Let me know the scores you get. This is more of a joke although the questions are pretty hard, but nice at the same time.

Michael

Is it timed?

I'm an artist

@Michael No. I did it in 15 min, 20 cute questions.

Michael

oki

AM I allowed to use papers?

Forever Mozart

265 is not possible on a real IQ test

Michael

10:17 PM

Not unless ur @I'manartist

I remember doing a test that gave me 60 iq -.-

Forever Mozart

I think 160 is the highest

Idle001

i just read an article about most desastrous people who caused massive murders , a major part of them are motivated by a closet passive grudge that grew with age

I'm an artist

@ForeverMozart You should also get a huge IQ points on that test (since you get a lot on a real test). Just give it a try and see. :-)

Forever Mozart

lol ok

what the hell

Michael

ikr?

How on earth do you do the first question

I'm an artist

10:25 PM

lol :-)

Think a bit of the colours of the points. :-)

Idle001

sleepy, gonna hit the bed

see ya

JeSuis

isn't A because the small arrow is too advanced :p

I'm an artist

By the way, what is the meaning of nerd in the context above? nerd has many meaning.

Michael

Someone who likes integrals

I'm an artist

@Michael lol

Michael

10:31 PM

Someone help I still can't

It looks like D

I'm an artist

10:46 PM

Is any done with the IQ test?

Let me know the scores you get, it is just for fun. I'm working on the 2016 test version, I'm at the last 2 questions.

Forever Mozart

probably should have spent more time

and I totally guessed on the first problem

but it was fun, some good problems

Michael

11:05 PM

I didn't get the one with the box, and the one that was find X

Forever Mozart

how do you see which ones you missed?

aw hell I already closed the window

pretty sure I missed the first one... thought it was a joke

Michael

me 2

@ForeverMozart Does the order matter when multiplying two vectors in $\Bbb R^{n} $?

oh

Forever Mozart

you mean dot product?

I'm an artist

Here my second result

Forever Mozart

look at how dot product is defined

Michael

11:09 PM

In mathematics, the dot product or scalar product (sometimes inner product in the context of Euclidean space, or rarely projection product for emphasizing the geometric significance), is an algebraic operation that takes two equal-length sequences of numbers (usually coordinate vectors) and returns a single number.

Forever Mozart

removed in case someone else wants to try the test

I'm an artist

Forever Mozart

you beat me you bastard

I'm an artist

:-)

Michael

Can females be bastards?

Forever Mozart

11:10 PM

female?

Michael

wait

I thought I'manartist was a woman

I'm an artist

I could have done it perfectly, but I'm pretty tired now.

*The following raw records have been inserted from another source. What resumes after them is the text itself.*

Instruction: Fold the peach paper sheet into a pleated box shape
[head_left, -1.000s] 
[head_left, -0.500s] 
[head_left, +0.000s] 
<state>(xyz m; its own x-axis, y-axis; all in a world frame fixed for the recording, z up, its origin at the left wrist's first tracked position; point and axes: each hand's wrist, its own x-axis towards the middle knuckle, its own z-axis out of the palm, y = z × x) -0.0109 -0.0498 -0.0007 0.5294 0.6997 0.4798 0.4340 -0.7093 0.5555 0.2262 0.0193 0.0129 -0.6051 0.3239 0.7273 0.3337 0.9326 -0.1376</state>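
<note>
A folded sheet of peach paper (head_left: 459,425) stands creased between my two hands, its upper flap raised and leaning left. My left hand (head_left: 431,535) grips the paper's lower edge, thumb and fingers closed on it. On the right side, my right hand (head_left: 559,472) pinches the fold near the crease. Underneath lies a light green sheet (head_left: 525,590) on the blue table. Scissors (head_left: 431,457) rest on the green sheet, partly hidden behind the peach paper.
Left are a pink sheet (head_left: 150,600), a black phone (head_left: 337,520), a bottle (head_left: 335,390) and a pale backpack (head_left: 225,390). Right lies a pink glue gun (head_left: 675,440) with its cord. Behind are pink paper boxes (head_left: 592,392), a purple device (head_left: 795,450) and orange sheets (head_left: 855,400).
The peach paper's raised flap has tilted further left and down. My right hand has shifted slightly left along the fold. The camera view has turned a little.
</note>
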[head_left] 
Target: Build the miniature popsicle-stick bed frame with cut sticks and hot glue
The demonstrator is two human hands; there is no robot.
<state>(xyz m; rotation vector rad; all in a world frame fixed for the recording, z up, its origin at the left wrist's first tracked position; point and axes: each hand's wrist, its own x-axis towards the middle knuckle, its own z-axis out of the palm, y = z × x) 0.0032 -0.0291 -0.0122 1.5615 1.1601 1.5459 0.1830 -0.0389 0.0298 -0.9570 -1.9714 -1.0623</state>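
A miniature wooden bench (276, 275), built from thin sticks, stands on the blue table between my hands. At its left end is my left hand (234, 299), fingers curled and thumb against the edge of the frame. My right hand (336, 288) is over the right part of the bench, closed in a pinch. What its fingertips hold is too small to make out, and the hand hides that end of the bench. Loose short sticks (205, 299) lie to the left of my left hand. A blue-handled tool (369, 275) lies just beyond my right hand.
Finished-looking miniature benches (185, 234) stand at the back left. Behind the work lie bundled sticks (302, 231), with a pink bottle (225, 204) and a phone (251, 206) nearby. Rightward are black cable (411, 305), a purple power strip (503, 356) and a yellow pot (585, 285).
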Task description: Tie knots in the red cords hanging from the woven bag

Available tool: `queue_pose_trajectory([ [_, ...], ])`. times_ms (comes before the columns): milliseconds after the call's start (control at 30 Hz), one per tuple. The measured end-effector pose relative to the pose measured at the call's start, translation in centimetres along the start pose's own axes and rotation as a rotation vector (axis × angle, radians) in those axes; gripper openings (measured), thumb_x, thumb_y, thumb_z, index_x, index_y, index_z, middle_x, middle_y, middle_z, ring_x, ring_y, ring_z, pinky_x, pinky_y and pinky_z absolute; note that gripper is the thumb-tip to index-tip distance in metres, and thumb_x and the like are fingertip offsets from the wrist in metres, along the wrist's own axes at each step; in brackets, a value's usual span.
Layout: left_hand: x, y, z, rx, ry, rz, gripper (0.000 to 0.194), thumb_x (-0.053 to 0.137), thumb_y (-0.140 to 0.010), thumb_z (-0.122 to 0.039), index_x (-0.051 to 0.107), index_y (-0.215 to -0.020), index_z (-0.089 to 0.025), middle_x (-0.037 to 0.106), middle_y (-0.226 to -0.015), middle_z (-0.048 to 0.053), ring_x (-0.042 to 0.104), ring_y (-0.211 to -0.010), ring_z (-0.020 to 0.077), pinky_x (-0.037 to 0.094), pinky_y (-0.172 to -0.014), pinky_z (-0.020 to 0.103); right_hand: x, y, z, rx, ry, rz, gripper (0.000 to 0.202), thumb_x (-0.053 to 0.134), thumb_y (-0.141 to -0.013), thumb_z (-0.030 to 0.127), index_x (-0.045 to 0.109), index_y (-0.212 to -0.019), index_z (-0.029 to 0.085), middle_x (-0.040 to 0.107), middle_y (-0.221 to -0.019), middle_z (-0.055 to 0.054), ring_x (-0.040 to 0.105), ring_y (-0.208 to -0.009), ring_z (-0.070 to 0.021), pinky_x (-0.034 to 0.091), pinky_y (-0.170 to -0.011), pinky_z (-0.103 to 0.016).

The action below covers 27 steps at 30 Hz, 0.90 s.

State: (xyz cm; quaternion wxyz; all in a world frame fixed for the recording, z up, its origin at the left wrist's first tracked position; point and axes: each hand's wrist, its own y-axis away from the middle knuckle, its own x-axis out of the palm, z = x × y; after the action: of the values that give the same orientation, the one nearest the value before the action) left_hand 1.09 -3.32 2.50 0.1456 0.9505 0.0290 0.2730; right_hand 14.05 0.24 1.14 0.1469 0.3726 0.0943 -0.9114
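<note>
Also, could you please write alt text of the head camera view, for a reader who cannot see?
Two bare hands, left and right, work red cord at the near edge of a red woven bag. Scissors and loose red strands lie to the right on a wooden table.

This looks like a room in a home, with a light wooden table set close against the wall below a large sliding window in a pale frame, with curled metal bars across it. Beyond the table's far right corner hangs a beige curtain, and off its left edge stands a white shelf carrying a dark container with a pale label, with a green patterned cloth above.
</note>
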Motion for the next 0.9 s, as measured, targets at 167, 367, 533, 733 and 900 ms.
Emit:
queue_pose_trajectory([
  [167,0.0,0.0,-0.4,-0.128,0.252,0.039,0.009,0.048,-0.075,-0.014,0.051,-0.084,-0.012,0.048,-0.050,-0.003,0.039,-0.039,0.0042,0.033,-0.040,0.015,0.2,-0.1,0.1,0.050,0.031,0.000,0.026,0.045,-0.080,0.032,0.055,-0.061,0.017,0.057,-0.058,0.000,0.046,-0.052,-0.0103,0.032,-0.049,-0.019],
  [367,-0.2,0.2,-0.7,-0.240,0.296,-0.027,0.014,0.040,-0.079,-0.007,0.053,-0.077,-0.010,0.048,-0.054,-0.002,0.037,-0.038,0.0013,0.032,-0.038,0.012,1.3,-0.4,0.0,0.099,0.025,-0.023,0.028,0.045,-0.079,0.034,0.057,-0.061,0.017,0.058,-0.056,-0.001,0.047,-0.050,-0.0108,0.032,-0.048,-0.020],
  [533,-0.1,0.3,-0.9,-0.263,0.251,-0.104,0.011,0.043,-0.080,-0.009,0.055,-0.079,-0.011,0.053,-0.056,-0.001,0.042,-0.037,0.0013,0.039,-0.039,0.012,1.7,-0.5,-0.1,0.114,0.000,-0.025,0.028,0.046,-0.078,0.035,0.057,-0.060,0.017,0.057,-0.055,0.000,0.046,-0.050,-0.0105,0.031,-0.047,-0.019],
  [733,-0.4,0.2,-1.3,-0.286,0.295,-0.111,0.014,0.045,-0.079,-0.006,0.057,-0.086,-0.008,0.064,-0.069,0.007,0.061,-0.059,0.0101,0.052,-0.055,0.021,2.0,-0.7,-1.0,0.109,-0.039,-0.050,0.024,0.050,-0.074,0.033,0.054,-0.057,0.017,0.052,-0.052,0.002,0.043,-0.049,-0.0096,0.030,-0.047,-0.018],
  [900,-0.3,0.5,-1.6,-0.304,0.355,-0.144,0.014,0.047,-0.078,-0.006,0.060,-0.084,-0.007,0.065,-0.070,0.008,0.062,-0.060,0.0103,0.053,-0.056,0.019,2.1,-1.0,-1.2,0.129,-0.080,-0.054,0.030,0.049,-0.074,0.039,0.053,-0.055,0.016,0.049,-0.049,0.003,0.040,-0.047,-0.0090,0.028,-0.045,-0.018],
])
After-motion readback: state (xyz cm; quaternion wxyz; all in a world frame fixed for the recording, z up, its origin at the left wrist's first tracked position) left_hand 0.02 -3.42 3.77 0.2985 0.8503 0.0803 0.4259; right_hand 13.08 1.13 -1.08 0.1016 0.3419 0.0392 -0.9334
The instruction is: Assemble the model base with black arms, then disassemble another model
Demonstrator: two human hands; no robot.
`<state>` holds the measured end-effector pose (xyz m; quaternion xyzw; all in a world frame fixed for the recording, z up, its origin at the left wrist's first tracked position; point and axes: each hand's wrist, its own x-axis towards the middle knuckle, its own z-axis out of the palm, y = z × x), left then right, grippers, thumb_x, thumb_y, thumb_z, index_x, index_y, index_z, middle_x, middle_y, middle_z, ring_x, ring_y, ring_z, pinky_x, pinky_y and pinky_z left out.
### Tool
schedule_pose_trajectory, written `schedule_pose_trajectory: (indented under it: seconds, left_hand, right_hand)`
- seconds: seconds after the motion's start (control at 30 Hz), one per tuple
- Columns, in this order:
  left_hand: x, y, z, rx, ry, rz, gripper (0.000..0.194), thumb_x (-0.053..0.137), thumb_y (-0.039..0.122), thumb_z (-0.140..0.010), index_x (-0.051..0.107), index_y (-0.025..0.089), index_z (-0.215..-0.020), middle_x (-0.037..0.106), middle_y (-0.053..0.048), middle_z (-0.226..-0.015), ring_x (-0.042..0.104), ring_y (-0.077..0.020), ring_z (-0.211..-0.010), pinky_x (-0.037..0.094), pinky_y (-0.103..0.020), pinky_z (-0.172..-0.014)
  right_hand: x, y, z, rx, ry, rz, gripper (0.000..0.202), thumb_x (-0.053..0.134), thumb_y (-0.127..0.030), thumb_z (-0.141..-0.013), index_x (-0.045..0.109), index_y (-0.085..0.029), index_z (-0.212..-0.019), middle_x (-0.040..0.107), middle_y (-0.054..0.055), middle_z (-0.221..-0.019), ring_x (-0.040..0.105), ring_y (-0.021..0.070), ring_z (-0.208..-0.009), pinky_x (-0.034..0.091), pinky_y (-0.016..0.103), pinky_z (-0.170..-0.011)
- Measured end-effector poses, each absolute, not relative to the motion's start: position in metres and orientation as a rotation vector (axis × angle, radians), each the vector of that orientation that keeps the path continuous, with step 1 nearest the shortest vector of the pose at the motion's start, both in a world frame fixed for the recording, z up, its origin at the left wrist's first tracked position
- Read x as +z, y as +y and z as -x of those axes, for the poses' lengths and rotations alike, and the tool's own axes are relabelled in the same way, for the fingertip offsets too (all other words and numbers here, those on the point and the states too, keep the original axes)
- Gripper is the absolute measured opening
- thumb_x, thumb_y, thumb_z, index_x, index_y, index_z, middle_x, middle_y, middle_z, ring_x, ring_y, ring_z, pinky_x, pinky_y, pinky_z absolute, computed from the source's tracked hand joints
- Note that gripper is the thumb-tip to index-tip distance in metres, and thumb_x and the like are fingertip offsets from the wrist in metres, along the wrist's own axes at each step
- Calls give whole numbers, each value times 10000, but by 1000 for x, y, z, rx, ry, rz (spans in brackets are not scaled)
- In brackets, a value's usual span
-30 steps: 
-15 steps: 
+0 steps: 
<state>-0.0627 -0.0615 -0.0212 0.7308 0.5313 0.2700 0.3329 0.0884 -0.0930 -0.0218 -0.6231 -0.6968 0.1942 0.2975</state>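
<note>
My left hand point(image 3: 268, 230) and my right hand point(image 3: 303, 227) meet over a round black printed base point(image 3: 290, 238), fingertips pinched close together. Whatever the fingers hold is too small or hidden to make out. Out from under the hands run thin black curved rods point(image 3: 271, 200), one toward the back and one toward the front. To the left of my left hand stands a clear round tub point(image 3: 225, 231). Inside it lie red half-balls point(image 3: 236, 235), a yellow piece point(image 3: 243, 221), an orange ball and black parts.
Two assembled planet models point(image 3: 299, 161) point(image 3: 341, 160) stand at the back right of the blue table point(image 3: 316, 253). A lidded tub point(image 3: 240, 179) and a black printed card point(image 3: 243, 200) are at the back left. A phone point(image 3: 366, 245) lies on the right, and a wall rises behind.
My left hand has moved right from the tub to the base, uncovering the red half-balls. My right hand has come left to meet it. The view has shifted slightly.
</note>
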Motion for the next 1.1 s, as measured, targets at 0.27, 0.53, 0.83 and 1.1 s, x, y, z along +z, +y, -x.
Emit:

@ForeverMozart what did you score?

Forever Mozart

scroll up and see

my triangle is isosceles

I'm an artist

@ForeverMozart Nice!

@robjohn take some nice iq tests above for fun. They are very nice. :-)

Michael

It doesn't seem like order matters

Forever Mozart

11:12 PM

right it doesnt matter

I'm an artist

@ForeverMozart I wonder what is the meaning of those scores in a real test.

Michael

Suppose $x$ is a vector in $\Bbb R^n$ and $x\cdot y = 0$ for all $y\in\Bbb R^n$. Prove that $x$ must be the zero vector.

Forever Mozart

I dont know. On the real test there are many more problems, and it is divided into three sections if I remember correctly

they put blocks on the table, show you a picture for a few seconds, and then make you recreate the image from memory

I remember that part

Michael

hmm, is y not a vector?

Forever Mozart

@Michael suppose $x$ is NOT the zero vector.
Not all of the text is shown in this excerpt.